На мозговом штурме, имевшем место сразу после покорения Платамона, Проня свои соображения вкратце высказал, и они были приняты стратегами во внимание. Оставалось лишь найти подходящее поле. Но долго выбирать место для битвы не пришлось. Не было никакого смысла пропускать франков в Фессалийскую равнину. Их следовало остановить в долине Сперхиоса, сразу, как только они перейдут реку, и вот на левом берегу полководцы и выискивали подходящее местечко.
Поначалу греки раздумывали, не выйти ли им на битву у стен Ламии, но по здравому размышлению этот вариант отвергли. Равнина там большая, франкам есть, где развернуться, а в случае неудачи у воинов будет слишком большой соблазн сбежать за городские стены, устроив при этом давку в воротах. Поэтому выбор пал на большой луг в трех милях от Ламии. После войн с крестоносцами все незащищенные стенами поселения близ границы были покинуты, и местность здесь совершенно обезлюдела. Выбранное поле уже давно не распахивалось, и на нем росла густая высокая трава, даже к сентябрю еще полностью не пожухшая. Рядом текла речушка, идеально подходящая для прикрытия фланга, и вот ее-то воды были пущены в поле, чтобы превратить сухую землю в непроходимую грязь.
Франки презирали сервов, умевших только копать землю, но теперь это умение пришлось весьма кстати. Стоило в фессалийских селениях только кликнуть кличь, призывая идти рыть ловушки для франков, и от желающих не стало отбоя. Их было так много, что даже не пришлось отвлекать воинов на земляные работы. Крестьяне быстро выкопали узенькие рвы, отводящие воду в поле, и прикрыли канавы ветками, так что издали их невозможно было заметить.

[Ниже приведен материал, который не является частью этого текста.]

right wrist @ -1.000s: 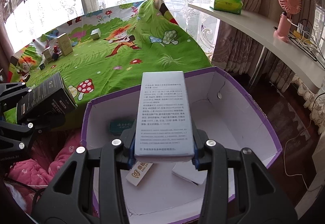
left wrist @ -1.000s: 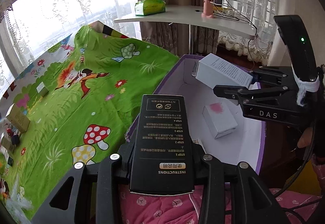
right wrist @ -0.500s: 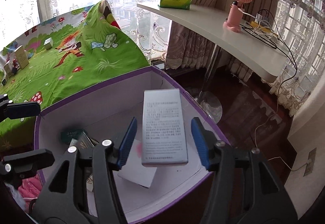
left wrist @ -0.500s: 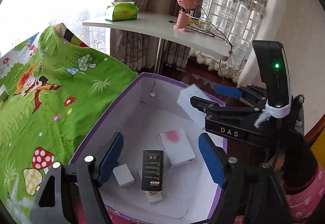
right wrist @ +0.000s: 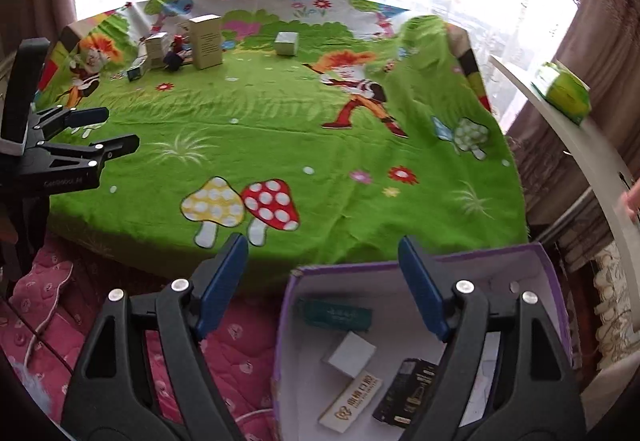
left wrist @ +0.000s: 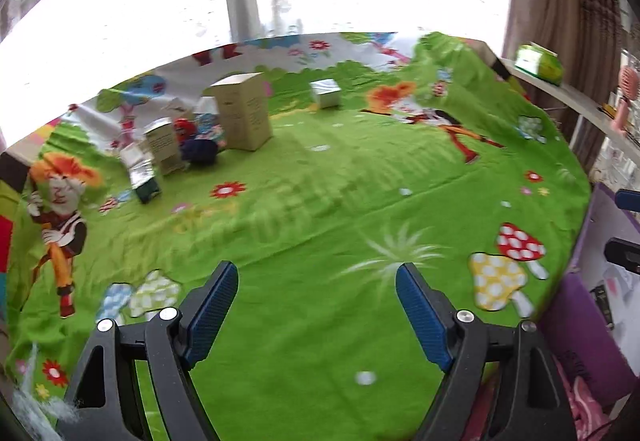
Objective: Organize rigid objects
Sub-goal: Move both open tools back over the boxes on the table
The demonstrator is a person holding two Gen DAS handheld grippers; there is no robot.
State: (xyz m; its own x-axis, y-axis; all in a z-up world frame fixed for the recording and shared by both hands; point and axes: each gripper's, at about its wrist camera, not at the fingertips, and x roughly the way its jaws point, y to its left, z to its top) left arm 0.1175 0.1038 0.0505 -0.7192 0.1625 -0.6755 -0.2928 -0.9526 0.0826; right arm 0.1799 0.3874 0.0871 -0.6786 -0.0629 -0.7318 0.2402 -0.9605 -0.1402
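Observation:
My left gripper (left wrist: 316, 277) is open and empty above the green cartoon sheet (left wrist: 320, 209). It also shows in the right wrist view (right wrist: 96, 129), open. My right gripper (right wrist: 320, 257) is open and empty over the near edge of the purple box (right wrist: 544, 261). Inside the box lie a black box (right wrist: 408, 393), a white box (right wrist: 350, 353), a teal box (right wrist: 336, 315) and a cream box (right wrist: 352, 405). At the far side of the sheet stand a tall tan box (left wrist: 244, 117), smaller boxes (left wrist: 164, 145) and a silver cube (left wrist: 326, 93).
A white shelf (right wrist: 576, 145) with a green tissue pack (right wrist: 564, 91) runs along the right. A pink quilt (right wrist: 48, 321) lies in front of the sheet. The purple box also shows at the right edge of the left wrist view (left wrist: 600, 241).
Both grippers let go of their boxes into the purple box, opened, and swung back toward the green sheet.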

Ратники же могли заниматься только учениями, отрабатывая совместные действия, и никейская армия день ото дня набиралась опыта. Кстати, к удивлению воевод, численность войска отнюдь не уменьшалось, несмотря на серьезную угрозу, а изо дня в день только росла, быстро перевалив за две тысячи. Греческие селяне были готовы противостоять захватчикам не только лопатами, но и оружием. Конечно, качественным вооружением такую массу людей обеспечить было затруднительно, но дукс Никифор был готов опустошить походную казну, немало разросшуюся за летнюю кампанию. Мануил Дука Комнин, получивший, как формальный правитель области немалые суммы на содержание своего двора, тоже решил расщедриться. Деспот был уже слишком стар, чтобы скитаться по чужбинам и чужим дворам, и решил поставить на карту все, что у него было.